Newsflash: Microsoft was late and lame in early 2000s consumer push

Kip Kniskern

Microsoft, Surface, Windows, Xbox, Microsoft Store

A new Twitter thread is making the rounds today, with investor Garry Tan (who conveniently pushes his small startup investing strategies over big companies like Microsoft), reminisces about Microsoft and their many failings over the last 20 years:

Every major battle: iPod, iPhone, iOS, iMessage, Slack, Dropbox Completely dropped the ball. Total capitulation through just mismanagement. Much infighting.

Here’s the thread (click through for all 5 tweets):

While Tan’s viewpoint may be a bit self-serving, the message is clear, Microsoft’s toxic infighting allowed other companies like Apple, Google, Dropbox and Slack to move in and innovate while Microsoft floundered. At the time, Microsoft was bent on competing in the consumer space, but hampered by both having to uphold Windows and Office while also, yes, being slow to move on what turned out to be important trends like the move to mobile computing and the evolution of messaging to include co-working.

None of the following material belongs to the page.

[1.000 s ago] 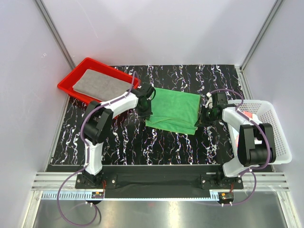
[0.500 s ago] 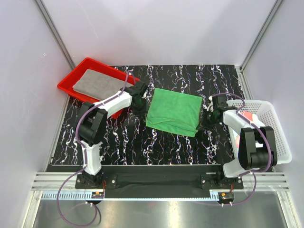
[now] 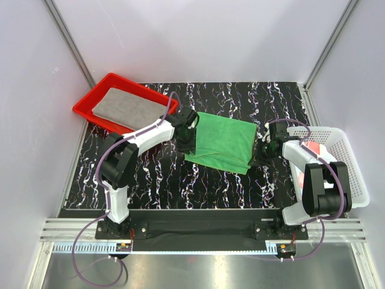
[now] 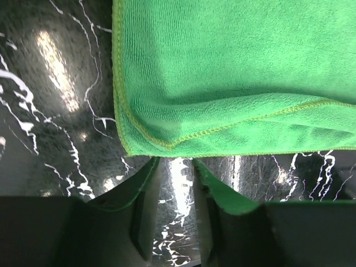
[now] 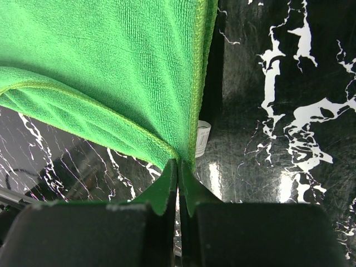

There just isn’t any question that Microsoft dropped the ball with mobile, a loss that could continue to hurt the company for years to come. CEO Satya Nadella is making a valient effort to make the company’s products cross-platform and mobile friendly, but it just isn’t the same. In other areas, Microsoft is making far more money in the enterprise space with SharePoint and Office 365 than it probably ever could competing as a pure consumer play with OneDrive and Teams, so is “losing” the consumer space while winning in the more lucrative enterprise really losing?

Microsoft to its credit did continue to build out infrastructure for Bing, Xbox, and Online Services that turned out to become Azure, turning out to be quite a big win in the same span of time that Tan calls “total capitulation.” It also pivoted from Office to Office 365, is moving Windows to a new generation with “Windows Lite” (although we’re yet to see how that plays out), and is trading at record levels with a near trillion dollar market cap, so all isn’t quite lost yet.

Did Microsoft “lose” in the consumer space? Does it matter?